:: Information supplied

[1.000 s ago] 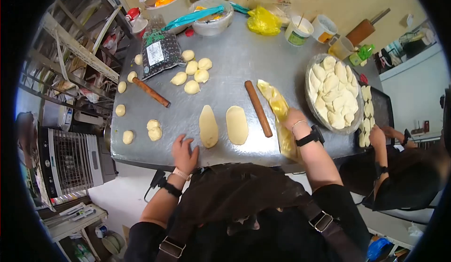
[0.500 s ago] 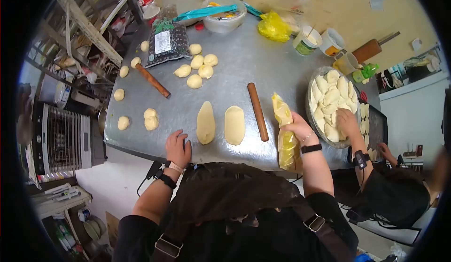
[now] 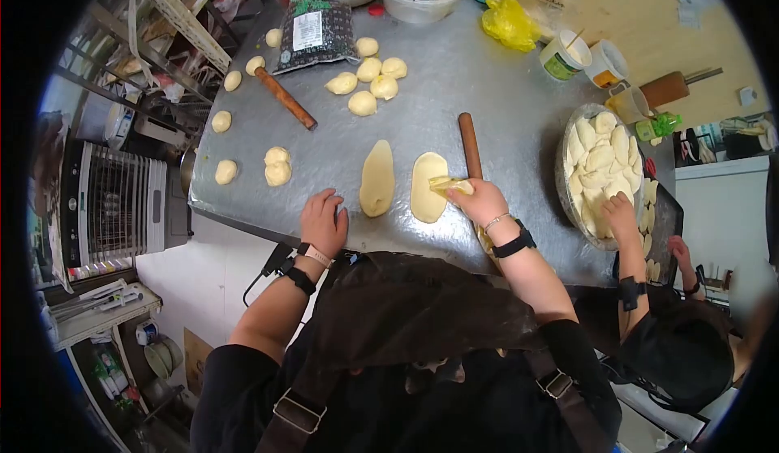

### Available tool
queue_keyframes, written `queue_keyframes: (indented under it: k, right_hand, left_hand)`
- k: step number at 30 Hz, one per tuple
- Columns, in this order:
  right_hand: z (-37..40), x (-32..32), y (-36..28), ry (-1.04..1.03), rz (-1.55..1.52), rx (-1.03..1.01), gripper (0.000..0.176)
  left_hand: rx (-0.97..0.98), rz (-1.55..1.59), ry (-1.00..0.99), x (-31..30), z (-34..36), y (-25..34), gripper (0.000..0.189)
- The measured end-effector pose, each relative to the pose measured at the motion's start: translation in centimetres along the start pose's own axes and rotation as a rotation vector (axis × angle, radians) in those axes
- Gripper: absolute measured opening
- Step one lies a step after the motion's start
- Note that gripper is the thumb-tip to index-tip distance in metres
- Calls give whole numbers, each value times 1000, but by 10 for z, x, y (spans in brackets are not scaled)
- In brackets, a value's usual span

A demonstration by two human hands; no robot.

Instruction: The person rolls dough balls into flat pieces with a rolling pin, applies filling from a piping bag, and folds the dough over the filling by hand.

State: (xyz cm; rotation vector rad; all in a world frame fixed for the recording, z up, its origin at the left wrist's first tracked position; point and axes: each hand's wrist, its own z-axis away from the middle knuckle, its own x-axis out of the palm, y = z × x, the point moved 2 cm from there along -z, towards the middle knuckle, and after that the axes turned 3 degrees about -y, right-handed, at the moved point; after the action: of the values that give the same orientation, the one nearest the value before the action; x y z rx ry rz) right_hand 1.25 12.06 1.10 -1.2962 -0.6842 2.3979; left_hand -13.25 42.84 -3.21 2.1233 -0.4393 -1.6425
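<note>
My right hand (image 3: 480, 201) grips the yellow piping bag (image 3: 452, 185), its tip over the upper right part of the oval dough sheet (image 3: 428, 197). Most of the bag is hidden under my hand and forearm. Left of that sheet lies a longer, pointed dough sheet (image 3: 377, 179). My left hand (image 3: 324, 222) rests at the table's front edge, fingers a little apart, holding nothing. A rolling pin (image 3: 469, 143) lies beside the oval sheet, its lower end covered by my right hand.
Dough balls (image 3: 369, 69) and another rolling pin (image 3: 286, 98) lie near a dark printed bag (image 3: 316, 35). A co-worker's hand (image 3: 621, 216) is at the large bowl of dough pieces (image 3: 568, 185) on the right. Tubs (image 3: 565, 53) stand at the back.
My right hand has moved left with the piping bag, from beside the rolling pin to the oval dough sheet. The view has shifted, and the co-worker's hands have moved slightly.
</note>
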Motion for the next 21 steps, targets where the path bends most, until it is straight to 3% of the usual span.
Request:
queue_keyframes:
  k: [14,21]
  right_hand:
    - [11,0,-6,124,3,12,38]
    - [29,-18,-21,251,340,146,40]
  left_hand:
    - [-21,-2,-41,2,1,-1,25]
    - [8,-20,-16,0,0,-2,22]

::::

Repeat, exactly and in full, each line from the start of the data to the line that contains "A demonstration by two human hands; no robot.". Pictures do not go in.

[1.000 s ago] 
[0.500 s ago] 
[now] 

### Available tool
queue_keyframes, written `queue_keyframes: (indented under it: k, right_hand, left_hand)`
- k: step number at 30 Hz, one per tuple
- Columns, in this order:
  right_hand: z (-37..40), x (-32..32), y (-36..28), ry (-1.04..1.03), rz (-1.55..1.52), rx (-1.03..1.01), gripper (0.000..0.176)
  left_hand: rx (-0.97..0.98), rz (-1.55..1.59), ry (-1.00..0.99), x (-31..30), z (-34..36), y (-25..34), gripper (0.000..0.189)
- The measured end-effector pose, each relative to the pose measured at the motion's start: translation in centimetres along the start pose's own axes and rotation as a rotation vector (axis × angle, radians) in those axes
- Gripper: absolute measured opening
- Step one lies a step after the motion's start
- Note that gripper is the thumb-tip to index-tip distance in metres
- Calls give whole numbers, each value times 1000, but by 10 for z, x, y (spans in brackets are not scaled)
- In brackets, a value's usual span

A demonstration by two human hands; no robot.

The exercise concludes with that.